◆ **WHAT THIS TASK INVOLVES**
The expected result is the material below, reproduced exactly from its first line through the line containing "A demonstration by".

◆ **MATERIAL PROVIDED**
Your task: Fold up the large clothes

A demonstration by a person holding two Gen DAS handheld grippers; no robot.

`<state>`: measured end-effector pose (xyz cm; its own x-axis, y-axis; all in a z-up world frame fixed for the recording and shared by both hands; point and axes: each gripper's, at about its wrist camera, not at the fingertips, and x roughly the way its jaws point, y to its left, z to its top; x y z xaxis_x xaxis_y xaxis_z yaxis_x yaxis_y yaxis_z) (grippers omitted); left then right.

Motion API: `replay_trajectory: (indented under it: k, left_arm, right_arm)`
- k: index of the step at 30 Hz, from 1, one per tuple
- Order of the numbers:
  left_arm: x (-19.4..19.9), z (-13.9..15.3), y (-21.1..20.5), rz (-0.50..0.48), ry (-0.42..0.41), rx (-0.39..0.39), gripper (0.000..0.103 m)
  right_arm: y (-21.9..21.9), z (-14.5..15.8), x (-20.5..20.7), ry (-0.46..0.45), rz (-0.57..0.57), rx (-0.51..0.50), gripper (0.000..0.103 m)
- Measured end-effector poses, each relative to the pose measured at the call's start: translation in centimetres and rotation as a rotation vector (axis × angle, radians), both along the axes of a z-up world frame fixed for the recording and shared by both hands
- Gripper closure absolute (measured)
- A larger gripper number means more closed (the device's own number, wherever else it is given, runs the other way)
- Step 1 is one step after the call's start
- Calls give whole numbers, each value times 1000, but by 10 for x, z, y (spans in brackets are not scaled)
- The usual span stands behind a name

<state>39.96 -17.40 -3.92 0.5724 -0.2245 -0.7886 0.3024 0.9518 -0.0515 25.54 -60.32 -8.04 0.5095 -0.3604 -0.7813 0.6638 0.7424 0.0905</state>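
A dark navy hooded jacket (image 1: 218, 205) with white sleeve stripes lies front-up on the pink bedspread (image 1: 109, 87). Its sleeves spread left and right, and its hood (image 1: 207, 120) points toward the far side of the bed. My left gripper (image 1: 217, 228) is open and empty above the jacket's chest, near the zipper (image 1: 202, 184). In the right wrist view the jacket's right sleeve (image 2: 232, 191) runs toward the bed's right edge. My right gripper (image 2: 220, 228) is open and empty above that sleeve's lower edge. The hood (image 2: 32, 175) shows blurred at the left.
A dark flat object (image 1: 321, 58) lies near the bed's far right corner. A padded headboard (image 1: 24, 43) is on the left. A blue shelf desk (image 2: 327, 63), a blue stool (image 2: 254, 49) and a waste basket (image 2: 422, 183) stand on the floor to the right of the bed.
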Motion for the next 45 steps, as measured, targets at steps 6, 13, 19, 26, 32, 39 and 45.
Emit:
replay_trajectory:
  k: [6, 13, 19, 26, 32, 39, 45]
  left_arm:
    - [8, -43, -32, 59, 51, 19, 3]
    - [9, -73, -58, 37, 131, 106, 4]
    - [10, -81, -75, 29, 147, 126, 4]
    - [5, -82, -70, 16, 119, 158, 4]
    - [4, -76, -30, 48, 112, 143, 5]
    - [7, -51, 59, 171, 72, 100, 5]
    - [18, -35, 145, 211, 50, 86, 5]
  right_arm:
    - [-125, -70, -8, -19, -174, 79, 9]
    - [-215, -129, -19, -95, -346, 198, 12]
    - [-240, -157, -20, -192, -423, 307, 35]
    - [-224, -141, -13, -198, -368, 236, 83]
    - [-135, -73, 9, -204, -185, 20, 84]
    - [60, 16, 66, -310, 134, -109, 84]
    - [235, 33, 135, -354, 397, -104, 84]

◆ **TASK ANSWER**
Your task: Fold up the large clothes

A demonstration by a person holding two Gen DAS handheld grippers; no robot.

Nothing more is required for this answer.